A team of researchers from University College London (UCL) found that in breast cancer, small molecules of carbon and hydrogen are attached to a specific marker (EFC # 93) in one process. This process is called DNA methylation. Abnormal DNA methylation is common in human tumors. Changes in methylation occur very early in breast cancer development. "Our study provides evidence for the first time that DNA methylation markers like EFC # 93 are a highly specific indicator that can diagnose fatal breast cancer up to a year earlier," explains Professor Martin Widschwendter from UCL. This could enable individualized treatment, which could even start without radiological evidence in the breast.

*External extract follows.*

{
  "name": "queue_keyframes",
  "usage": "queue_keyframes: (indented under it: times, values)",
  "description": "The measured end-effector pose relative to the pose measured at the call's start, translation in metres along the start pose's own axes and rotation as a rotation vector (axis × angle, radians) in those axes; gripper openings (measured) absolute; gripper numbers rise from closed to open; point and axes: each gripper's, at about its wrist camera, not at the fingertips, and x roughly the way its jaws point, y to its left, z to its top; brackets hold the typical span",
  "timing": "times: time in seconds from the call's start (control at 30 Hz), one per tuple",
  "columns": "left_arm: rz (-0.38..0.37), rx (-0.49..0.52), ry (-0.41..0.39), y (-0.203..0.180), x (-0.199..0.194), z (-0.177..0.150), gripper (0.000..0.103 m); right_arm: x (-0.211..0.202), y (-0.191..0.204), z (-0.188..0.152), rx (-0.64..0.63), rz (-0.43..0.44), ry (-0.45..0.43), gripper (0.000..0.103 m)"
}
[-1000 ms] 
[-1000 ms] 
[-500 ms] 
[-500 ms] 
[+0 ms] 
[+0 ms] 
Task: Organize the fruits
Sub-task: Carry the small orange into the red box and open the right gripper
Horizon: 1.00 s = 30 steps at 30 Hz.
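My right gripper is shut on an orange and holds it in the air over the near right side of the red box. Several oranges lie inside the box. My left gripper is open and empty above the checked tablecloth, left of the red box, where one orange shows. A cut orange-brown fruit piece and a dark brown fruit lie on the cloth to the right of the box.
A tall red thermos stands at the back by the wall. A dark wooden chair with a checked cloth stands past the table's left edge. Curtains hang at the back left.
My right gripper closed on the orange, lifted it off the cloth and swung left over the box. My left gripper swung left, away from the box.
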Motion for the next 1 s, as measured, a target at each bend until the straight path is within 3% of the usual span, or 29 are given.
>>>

Methylation markers or mammography screening?
The researchers first analyzed the DNA methylation of EFC # 93 in blood serum samples from 419 breast cancer patients. According to Widschwendter, the presence of the EFC # 93 DNA methylation marker in blood serum was able to correctly identify women in 43 percent of those who developed fatal breast cancer within the next three to six months. "It was important that EFC # 93 did not detect early non-fatal breast cancer," reports Widschwendter. In comparison, mammography screening has a specificity of up to 92 percent, but leads to a very significant overdiagnosis. "This means that tumors are discovered that would never have caused clinical symptoms," said Widschwendter. The use of cell-free DNA as a marker is a promising way to avoid this problem.
Anti-hormone therapy for women with early breast cancer
According to the authors of the study, clinical trials are now required to assess whether women who have EFC # 93 DNA methylation markers and who do not have cancer that can be detected by mammography would benefit from anti-hormone therapy before the Cancer becomes visible in the breast. Professor Widschwendter's team is currently preparing a large-scale cell-free DNA research program for the population. (fp)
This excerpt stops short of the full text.